Create a tree object for the current index (note: At this point staging area may have multiple files). The purpose of separating Update-index and Write-tree, I think, is git in order to gain finer granularity of control.

Read-tree

A tree object (which can specify its corresponding directory name as--prefix, which does not exist at this time) is read into index. With this command and Update-index, Write-tree, we can arbitrarily assemble any directory-the structure of the file. Note that I'm using "assemble" instead of "assemble" because these three commands are not able to split the directory structure.

Commit-tree

Specify a tree object to create a commit object. If you run the command again on a commit object, git log can see the full commit history, which is the two commit objects.

Update-ref

Securely update a reference to a file that is represented by an object ID. The result and Git branch specifies that a branch (a reference to UPDATE-REF) is a commit (corresponding to the object ID of update-ref).

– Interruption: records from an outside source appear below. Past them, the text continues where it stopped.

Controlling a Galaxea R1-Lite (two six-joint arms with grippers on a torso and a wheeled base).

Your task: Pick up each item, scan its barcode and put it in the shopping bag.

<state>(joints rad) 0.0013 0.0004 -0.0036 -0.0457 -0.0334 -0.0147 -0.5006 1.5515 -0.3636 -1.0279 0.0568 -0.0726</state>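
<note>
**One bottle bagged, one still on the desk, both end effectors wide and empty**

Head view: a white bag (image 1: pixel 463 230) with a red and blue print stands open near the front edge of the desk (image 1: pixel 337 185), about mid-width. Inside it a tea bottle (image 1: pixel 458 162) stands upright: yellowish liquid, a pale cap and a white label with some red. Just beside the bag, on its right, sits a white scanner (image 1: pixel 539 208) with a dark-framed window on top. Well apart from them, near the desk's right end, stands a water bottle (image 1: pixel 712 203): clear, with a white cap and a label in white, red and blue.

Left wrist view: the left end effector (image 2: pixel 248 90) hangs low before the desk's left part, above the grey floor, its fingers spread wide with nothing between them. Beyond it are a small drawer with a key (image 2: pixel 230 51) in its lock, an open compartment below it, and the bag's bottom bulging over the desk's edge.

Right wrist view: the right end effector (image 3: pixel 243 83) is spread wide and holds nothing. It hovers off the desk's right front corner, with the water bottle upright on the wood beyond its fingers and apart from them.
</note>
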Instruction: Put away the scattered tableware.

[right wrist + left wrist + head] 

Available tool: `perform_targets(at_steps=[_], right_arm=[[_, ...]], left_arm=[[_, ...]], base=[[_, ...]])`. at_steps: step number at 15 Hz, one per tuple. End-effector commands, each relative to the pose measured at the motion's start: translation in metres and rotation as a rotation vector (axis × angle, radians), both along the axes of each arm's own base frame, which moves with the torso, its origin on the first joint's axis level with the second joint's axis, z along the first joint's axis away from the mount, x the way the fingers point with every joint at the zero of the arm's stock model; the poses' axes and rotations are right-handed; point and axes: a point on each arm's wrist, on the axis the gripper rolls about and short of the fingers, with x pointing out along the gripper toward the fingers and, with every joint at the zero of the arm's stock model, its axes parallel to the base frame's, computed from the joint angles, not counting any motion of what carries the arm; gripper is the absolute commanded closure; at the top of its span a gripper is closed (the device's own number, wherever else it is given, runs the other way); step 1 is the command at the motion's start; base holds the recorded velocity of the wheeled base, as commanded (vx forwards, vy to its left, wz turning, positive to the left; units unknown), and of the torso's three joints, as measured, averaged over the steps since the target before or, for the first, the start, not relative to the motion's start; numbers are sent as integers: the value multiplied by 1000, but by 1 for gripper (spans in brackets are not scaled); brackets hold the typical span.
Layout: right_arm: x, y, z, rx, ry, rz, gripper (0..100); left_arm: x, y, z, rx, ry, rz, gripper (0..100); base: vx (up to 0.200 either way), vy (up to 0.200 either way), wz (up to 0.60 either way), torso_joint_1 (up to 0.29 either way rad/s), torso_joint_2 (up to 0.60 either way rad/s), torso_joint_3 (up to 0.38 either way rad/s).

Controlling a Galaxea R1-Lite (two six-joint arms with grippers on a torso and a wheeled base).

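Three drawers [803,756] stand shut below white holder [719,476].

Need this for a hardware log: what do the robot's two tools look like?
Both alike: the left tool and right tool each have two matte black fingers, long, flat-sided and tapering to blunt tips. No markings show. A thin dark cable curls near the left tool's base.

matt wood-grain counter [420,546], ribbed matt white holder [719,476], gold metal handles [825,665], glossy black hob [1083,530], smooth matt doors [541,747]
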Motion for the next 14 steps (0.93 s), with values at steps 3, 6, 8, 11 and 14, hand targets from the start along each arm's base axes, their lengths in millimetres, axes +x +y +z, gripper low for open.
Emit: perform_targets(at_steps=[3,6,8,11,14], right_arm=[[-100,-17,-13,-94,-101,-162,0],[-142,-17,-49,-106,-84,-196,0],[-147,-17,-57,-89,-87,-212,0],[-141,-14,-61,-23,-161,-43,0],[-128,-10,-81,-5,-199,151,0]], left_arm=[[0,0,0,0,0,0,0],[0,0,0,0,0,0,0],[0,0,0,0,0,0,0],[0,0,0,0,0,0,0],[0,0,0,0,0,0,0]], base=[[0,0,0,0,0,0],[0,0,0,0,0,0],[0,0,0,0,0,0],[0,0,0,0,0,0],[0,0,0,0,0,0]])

Lightweight tag objects can be created by Update-ref.

Symbolic-ref

Specify a reference to a tag, such as the most common head. The current reference to this tag is read without specifying a reference.

Gc

Clean up the file. The file is actually packaged and compressed.

Verify-pack

View packaged git objects that are made through GC.

I encountered two translation errors while reading, and I have submitted a pull request:

1. 第9-2 section " -stdin specifies that the content be read from the standard input device (stdin), and if this parameter is not specified, specify a path to the file to be stored. "should be the path to the file to be read."

2. 第9-4 Section "can then use git cat-file command ...", the following is the du command. "Git Cat-file" is not mentioned here in the actual text.